M le Modi

On l’aime, on le courtise, on l’invite, il est reçu, ici et là, dans les capitales du monde et les palais présidentiels. On l’accueille chaleureusement, on sait que chez lui, il se montre autoritaire, cynique parfois, nationaliste toujours. Mais en visite, c’est un homme délicieux, à l’entregent délicat. On l’aime car il a dit à Poutine que sa guerre n’était pas une bonne idée, et parce qu’il cultive une certaine distance avec la Chine. Les ennemis de nos ennemis sont nos amis.

Cette fois-ci c’est lui, Narendra Modi, qui a reçu. Les hôtes du G20 étaient à New Dehli le weekend passé. Le couronnement d’une ère qui a vu le pays doubler la Chine en nombre d’habitants, 1,4 milliard, poser une fusée sur la Lune, dépasser la France et la Grande-Bretagne au classement mondial du PIB. Poutine et Xi ont boudé. Xi le perfide, qui a profité de la réédition de la carte officielle du pays pour rogner virtuellement des bouts de territoire chez ses voisins, dont l’Inde. Et Poutine le paria, tout occupé à trouver des munitions en Corée du Nord. Mais leur défection ne change rien à l’affaire. Par hasard, c’est-à-dire par le jeu du tournus naturel de la présidence du G20, M a été président du monde, le temps d’un week-end.

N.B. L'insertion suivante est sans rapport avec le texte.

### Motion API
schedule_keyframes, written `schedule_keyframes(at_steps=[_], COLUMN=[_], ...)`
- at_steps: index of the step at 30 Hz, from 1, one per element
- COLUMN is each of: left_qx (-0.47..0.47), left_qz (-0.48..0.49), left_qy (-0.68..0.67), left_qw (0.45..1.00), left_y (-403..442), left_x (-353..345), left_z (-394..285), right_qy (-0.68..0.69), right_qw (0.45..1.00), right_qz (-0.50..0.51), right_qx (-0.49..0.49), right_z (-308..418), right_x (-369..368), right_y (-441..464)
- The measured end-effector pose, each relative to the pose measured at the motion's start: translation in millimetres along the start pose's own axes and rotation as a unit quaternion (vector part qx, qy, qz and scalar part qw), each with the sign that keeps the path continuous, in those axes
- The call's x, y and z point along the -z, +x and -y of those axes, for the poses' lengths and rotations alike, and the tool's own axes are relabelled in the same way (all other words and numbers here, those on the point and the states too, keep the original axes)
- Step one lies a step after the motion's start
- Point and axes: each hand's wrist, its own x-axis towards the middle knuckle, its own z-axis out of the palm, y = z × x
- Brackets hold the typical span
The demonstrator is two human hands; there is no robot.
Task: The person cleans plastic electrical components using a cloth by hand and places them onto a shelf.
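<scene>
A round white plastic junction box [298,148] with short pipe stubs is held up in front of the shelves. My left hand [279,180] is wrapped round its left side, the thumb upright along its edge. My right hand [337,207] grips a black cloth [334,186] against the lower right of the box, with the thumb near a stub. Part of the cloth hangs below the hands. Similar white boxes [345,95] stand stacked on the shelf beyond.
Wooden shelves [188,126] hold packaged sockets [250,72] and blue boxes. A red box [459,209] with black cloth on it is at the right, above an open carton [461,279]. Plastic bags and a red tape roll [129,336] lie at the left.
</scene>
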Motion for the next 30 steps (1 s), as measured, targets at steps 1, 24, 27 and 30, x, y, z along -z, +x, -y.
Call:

Il y a longtemps que l’Inde se présente comme la plus grande démocratie du monde, allusion à peine voilée à son puissant voisin moins regardant. Elle y ajoute un nouveau récit que Modi s’ingénie à imprimer. L’Inde serait la vraie porte-parole du « Sud global », la seule, et elle serait une alternative pour tous ceux qui ont à se plaindre des Grands mais qui les sollicitent par nécessité. L’Inde n’a pas la capacité économique de les soutenir à bouts de bras, mais elle sait leur parler, les séduire, et leur faire miroiter un appui diplomatique sans payer le prix fort.

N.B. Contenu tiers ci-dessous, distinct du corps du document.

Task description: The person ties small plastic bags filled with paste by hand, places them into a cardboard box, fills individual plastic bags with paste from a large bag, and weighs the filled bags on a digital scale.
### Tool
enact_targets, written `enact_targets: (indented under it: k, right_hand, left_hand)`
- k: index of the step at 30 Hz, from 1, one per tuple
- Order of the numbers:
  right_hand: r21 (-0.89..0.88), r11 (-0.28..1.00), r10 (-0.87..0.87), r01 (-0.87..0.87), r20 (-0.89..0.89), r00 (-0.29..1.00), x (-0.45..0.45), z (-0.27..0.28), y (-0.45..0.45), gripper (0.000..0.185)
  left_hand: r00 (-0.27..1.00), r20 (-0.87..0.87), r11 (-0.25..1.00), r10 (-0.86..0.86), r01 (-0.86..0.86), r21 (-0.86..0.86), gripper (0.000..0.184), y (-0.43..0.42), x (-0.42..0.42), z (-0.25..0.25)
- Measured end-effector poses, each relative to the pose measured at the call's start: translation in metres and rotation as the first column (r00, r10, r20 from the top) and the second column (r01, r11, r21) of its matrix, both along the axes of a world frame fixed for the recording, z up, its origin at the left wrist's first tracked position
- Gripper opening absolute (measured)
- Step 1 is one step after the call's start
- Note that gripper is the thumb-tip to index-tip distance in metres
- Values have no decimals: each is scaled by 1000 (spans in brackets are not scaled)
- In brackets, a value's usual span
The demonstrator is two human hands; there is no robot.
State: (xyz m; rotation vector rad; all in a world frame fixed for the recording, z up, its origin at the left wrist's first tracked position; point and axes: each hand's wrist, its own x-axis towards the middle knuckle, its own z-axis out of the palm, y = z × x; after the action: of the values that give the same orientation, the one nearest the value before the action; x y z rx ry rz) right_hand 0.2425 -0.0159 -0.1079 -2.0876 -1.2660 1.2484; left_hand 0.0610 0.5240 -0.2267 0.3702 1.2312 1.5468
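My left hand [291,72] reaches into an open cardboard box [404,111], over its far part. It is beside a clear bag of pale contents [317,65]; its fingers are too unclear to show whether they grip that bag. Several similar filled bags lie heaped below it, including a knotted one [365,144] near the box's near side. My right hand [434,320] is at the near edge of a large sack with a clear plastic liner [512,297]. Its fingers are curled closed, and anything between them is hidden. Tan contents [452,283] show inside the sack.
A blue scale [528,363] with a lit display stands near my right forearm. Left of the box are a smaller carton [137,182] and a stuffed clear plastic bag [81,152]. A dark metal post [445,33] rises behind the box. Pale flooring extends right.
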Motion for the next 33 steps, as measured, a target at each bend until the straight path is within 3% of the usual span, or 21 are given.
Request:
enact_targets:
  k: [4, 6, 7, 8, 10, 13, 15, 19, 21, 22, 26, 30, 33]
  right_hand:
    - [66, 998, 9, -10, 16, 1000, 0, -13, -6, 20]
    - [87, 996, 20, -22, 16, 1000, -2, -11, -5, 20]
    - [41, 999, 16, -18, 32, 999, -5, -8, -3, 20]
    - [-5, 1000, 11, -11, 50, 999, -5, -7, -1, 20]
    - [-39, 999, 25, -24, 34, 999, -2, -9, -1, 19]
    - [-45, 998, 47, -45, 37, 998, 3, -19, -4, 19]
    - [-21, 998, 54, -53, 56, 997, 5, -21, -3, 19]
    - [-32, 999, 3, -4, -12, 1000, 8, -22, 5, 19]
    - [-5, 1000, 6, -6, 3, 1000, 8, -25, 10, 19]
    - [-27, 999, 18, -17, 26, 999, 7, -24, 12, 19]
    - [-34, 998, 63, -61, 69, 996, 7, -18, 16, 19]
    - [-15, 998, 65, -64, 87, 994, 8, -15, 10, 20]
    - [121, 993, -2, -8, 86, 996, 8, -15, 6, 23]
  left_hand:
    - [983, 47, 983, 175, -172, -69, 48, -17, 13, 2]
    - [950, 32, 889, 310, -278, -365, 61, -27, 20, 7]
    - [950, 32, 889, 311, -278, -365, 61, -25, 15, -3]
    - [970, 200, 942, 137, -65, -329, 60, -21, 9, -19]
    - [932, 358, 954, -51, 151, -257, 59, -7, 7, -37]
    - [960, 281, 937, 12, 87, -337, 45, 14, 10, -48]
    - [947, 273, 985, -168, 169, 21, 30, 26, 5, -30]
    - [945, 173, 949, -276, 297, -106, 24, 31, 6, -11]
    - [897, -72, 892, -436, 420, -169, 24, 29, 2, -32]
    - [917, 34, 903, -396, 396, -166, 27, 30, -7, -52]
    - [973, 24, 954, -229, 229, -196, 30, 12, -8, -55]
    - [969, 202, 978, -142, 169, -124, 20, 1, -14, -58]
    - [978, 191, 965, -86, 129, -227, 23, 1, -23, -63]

La nouvelle ambition s’accompagne d’un nouveau nom : le Bharat, vieille appellation issue du sanskrit, pure de la colonisation anglaise, et dont le nom évoque un empereur conquérant. C’est ainsi que le président indien souhaiterait que l’on désigne désormais son pays. Le carton d’invitation aux leaders du G20 y faisait référence.

Le « moment » de l’Inde n’est pas encore venu. Dans le film de Fritz Lang, à la fin, M le maudit est confondu.

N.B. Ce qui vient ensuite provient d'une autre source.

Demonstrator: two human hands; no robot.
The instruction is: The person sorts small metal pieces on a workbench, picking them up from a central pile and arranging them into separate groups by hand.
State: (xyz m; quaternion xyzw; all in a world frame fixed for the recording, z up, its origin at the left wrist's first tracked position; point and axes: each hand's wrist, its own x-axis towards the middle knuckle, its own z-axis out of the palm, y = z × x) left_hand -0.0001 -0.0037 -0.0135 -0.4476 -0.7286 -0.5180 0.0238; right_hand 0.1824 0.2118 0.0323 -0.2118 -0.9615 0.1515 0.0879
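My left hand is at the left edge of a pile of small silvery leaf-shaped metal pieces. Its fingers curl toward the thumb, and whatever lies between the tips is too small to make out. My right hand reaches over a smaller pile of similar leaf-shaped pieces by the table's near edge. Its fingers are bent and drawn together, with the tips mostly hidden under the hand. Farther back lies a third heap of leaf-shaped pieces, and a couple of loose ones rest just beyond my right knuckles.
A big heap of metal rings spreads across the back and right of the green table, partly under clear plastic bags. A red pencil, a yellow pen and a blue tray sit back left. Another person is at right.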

Modi n’est pas vertueux pour autant. Il veut former une nation exclusivement hindoue. Des millions d’Indiens musulmans ou chrétiens sont ostracisés. Il s’est montré indifférent aux violences qui ont secoué l’État du Manipur, son parti nourrit depuis des décennies la xénophobie et incite au racisme. Modi maudit la différence.

La grande démocratie est une démocratie illibérale comme on dit aujourd’hui, quand elle est gâtée par le nationalisme, dévoyée par les atteintes aux libertés civiles, pervertie par la violence envers les minorités, et sourde aux injustices. De passage récemment en Suisse, l’écrivaine Arundhati Roy allait plus loin : " Ce qui se passe en Inde, disait-elle, c'est que la nation, le gouvernement, toutes les institutions, le parti au pouvoir sont une seule et même chose, et ce n'est pas ce que l'on attend d'une démocratie".

Le « moment » de l’Inde n’est pas encore venu. Dans le film de Fritz Lang, à la fin, M le maudit est confondu.